Your assignment:
Your answer should consist of each line below that includes the word "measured".

Data section:
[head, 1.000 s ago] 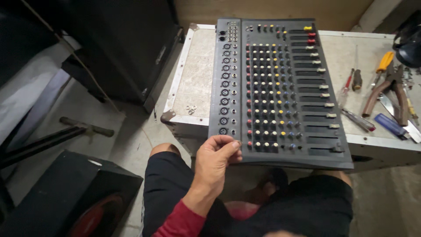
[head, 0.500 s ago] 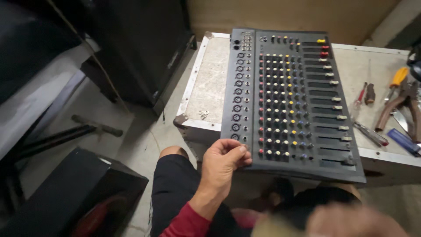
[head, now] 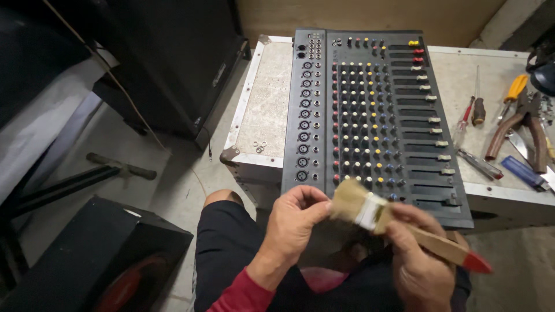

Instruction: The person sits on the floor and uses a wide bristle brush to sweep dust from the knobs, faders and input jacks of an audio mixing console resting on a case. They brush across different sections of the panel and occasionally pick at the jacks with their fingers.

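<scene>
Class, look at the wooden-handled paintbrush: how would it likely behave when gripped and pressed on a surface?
The paintbrush probably feels light: the right hand carries it alone. Its pale bristles, touched by the left hand, would likely bend and splay. The flat handle seems stiff and unlikely to roll.

My left hand [head: 292,222] is in front of me, low in the view, with the back of it turned up to my eyes. Its fingers [head: 309,199] are curled and the thumb is pressed toward them, so they close on something at the fingertips. The wrist is bent a little, and my left forearm goes down to the bottom edge, in a red sleeve. My right hand [head: 419,263] is lower and to the right, closed like a fist with the knuckles up. Both hands are near each other, almost touching.
</scene>
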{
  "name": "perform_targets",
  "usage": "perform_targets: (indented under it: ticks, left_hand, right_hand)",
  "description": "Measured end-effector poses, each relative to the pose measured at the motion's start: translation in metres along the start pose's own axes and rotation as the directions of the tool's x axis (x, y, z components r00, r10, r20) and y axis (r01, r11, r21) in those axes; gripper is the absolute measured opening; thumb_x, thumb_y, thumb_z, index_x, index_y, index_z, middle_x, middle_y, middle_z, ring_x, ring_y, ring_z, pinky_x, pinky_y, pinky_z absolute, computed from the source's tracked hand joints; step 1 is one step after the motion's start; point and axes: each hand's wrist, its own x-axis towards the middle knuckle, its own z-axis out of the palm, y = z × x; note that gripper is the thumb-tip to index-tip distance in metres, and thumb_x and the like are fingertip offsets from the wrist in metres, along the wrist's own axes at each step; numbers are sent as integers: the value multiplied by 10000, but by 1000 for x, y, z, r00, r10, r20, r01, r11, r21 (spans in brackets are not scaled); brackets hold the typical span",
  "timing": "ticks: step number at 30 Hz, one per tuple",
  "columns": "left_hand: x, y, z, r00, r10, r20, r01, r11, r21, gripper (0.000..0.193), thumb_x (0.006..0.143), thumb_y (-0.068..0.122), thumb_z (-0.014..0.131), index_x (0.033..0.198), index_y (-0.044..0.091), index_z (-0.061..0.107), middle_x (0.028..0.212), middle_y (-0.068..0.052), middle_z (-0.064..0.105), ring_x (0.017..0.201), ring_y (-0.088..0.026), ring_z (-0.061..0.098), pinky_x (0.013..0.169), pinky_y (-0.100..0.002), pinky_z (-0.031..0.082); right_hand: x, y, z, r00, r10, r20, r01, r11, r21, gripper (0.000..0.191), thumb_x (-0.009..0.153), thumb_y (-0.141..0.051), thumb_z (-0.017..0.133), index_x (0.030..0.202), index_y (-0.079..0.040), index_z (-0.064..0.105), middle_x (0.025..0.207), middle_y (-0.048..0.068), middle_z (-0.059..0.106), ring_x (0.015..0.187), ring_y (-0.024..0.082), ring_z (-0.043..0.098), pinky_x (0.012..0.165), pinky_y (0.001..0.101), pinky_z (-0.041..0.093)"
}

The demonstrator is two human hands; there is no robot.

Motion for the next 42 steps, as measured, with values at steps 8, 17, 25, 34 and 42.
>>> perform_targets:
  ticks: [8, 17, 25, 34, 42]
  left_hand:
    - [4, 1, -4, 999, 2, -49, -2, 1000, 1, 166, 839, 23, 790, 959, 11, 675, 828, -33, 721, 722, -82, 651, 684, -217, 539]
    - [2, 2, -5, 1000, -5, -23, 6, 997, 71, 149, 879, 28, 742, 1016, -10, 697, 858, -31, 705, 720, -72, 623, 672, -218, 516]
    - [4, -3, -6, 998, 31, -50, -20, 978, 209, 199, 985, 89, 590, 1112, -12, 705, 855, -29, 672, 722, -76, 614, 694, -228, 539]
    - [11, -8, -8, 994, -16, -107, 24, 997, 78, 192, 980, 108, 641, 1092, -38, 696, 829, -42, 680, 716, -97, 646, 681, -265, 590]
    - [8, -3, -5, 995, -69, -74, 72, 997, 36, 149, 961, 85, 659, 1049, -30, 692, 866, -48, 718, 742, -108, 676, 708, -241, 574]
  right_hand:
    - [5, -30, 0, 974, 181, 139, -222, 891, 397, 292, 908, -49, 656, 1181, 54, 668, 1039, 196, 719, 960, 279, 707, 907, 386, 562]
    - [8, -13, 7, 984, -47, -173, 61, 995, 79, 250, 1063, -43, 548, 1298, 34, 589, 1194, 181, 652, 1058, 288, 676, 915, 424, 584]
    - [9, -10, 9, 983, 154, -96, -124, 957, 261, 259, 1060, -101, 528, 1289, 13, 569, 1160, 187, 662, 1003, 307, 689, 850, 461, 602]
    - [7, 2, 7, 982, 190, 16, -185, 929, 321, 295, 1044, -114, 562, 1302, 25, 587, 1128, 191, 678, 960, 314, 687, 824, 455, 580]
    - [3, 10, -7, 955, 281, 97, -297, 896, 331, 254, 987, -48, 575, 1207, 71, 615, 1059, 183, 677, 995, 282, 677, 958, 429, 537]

The completed task:
  "description": "Measured end-effector poses, each relative to the pose measured at the motion's start: translation in metres along the start pose's own axes and rotation as the directions of the tool's x axis (x, y, z components r00, r10, r20) and y axis (r01, r11, r21) in those axes; gripper is the absolute measured opening; thumb_x, thumb_y, thumb_z, index_x, index_y, index_z, middle_x, middle_y, middle_z, ring_x, ring_y, ring_z, pinky_x, pinky_y, pinky_z absolute, computed from the source's tracked hand joints; step 1 is one step after the motion's start; point and axes: each hand's wrist, its own x-axis towards the middle knuckle, its own z-axis out of the palm, y = z × x; note that gripper is the thumb-tip to index-tip distance in metres, and thumb_x and the like are fingertip offsets from the wrist in metres, along the wrist's own axes at each step; numbers are sent as integers: the value multiplied by 10000, but by 1000 for x, y, z, r00, r10, r20, r01, r11, r21 (spans in brackets are not scaled); brackets hold the typical span",
Motion for the next 42 steps, as measured, with values at steps 8, 17, 25, 34 and 42.

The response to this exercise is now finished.